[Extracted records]
--------------------------------

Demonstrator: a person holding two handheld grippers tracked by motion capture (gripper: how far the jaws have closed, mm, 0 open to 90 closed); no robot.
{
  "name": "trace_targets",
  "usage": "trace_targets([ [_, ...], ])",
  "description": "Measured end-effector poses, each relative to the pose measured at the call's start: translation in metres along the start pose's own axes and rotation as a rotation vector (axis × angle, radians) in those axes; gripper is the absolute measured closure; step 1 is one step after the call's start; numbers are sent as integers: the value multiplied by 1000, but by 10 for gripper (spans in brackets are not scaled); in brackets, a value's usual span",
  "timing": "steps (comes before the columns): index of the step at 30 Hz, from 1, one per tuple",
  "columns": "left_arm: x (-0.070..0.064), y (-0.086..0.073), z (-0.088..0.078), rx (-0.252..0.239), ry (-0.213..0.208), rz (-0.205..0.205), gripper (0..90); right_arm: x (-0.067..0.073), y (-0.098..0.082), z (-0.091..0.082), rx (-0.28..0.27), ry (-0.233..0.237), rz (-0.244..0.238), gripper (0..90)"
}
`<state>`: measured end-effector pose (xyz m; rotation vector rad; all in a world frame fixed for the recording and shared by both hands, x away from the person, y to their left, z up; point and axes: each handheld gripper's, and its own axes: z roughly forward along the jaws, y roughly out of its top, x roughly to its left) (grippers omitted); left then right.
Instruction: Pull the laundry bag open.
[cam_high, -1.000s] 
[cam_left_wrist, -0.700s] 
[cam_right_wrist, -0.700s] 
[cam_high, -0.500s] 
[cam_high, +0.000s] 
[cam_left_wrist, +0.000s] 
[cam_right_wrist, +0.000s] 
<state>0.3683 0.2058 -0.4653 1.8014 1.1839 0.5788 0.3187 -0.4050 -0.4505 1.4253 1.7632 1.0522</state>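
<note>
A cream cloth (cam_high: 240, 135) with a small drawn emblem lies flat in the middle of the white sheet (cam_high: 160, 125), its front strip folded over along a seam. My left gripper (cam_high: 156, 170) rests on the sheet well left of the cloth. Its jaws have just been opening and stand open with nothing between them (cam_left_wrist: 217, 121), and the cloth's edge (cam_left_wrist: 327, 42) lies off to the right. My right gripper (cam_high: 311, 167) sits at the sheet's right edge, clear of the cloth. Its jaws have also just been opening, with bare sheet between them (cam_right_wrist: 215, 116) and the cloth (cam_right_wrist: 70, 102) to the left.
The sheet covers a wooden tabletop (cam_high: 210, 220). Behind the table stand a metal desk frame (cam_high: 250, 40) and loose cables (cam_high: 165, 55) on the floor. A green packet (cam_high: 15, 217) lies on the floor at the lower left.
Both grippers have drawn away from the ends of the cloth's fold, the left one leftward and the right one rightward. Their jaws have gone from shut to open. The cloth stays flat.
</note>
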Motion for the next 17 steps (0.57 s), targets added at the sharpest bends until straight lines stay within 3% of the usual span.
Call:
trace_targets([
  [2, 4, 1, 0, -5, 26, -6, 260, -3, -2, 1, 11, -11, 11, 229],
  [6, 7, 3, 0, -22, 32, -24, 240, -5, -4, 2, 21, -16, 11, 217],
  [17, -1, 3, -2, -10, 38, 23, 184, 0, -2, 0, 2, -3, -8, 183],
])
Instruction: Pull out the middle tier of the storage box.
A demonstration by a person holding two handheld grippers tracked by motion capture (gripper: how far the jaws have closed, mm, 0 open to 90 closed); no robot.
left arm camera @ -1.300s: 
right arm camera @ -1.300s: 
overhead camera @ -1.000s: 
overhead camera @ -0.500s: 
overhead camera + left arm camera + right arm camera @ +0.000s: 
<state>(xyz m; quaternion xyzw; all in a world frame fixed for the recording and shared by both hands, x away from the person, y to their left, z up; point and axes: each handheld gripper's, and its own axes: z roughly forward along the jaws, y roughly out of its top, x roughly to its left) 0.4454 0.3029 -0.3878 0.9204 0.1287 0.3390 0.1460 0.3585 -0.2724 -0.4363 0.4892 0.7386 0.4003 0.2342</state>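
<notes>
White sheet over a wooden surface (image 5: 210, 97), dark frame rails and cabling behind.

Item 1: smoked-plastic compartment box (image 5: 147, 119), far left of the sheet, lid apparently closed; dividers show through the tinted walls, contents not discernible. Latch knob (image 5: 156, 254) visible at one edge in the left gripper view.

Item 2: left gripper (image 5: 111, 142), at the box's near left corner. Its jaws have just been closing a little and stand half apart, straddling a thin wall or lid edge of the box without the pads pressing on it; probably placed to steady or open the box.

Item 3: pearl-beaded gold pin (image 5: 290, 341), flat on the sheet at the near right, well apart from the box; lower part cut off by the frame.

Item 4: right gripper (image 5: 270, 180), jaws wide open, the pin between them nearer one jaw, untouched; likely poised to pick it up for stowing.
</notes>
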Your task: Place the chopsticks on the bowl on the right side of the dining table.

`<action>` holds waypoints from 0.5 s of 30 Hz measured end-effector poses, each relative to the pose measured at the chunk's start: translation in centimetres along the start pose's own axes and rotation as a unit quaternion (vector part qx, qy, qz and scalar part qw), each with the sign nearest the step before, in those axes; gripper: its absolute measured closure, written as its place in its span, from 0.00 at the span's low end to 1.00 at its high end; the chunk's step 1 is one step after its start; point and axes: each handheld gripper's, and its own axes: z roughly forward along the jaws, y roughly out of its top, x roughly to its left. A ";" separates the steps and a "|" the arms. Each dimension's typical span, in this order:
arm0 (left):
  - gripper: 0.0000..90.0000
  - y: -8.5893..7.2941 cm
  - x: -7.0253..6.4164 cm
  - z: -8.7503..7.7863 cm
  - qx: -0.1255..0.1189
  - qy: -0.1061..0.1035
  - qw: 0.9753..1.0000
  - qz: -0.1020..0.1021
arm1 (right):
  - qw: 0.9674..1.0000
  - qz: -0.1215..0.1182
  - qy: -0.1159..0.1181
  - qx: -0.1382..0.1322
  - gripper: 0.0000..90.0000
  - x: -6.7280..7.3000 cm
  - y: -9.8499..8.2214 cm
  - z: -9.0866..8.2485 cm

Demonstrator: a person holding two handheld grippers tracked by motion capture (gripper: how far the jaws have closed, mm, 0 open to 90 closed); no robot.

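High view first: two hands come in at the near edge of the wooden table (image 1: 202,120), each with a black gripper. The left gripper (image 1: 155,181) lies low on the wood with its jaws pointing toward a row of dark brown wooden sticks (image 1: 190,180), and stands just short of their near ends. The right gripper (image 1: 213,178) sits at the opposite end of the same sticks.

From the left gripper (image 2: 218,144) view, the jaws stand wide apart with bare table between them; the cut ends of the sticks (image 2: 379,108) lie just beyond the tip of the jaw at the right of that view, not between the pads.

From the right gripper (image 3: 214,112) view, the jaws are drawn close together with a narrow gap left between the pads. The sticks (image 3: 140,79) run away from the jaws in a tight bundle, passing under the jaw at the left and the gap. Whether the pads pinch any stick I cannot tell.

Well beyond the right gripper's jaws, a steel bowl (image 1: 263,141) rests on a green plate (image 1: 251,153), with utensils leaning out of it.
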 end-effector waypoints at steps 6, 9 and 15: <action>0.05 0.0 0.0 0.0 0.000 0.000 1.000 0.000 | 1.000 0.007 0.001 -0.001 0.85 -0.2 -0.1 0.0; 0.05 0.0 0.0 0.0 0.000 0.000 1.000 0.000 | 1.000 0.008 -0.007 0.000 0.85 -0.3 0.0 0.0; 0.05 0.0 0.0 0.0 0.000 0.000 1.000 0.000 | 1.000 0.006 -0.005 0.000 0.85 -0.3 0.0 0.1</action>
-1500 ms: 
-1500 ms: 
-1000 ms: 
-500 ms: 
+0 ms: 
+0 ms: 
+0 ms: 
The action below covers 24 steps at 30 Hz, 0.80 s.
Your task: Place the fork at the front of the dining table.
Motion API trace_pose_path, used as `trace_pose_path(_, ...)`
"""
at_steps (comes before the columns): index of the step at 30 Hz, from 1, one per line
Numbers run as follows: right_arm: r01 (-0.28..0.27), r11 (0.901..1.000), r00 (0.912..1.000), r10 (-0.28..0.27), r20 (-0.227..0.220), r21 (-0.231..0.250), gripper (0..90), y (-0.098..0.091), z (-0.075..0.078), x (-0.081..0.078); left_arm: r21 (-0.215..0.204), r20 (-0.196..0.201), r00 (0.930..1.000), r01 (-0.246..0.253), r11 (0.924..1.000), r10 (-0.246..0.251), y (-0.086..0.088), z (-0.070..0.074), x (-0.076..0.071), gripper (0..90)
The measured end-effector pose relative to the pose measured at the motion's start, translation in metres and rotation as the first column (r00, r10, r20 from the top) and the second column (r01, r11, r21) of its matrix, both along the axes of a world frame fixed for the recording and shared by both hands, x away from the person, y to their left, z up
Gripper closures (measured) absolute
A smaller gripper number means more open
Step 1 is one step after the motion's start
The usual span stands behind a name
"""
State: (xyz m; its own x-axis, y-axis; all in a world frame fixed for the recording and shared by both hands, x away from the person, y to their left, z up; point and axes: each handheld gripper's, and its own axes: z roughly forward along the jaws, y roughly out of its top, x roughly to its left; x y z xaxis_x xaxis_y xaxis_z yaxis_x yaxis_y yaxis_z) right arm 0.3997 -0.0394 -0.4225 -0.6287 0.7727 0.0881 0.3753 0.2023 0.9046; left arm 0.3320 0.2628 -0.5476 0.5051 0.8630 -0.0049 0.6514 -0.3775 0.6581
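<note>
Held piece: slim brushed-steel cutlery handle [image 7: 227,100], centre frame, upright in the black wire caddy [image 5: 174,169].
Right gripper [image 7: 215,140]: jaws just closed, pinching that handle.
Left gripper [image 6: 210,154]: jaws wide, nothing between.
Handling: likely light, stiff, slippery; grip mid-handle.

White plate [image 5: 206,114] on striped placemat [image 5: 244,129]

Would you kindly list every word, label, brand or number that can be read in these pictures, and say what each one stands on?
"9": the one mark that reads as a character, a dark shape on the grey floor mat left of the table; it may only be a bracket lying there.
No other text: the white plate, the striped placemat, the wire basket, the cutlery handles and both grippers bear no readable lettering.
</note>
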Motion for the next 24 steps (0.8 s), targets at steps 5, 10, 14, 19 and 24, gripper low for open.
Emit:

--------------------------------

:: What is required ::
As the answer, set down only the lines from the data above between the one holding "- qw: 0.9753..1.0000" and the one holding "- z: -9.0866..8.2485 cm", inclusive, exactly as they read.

:: Exercise response ::
  - qw: 0.9753..1.0000
  - qz: -0.1020..0.1021
arm1 (right):
  - qw: 0.9674..1.0000
  - qz: -0.1215..0.1182
  - qy: -0.1159..0.1181
  - qx: -0.1382..0.1322
  - gripper: 0.0000..90.0000
  - x: -6.7280..7.3000 cm
  - y: -9.8499..8.2214 cm
  - z: -9.0866..8.2485 cm

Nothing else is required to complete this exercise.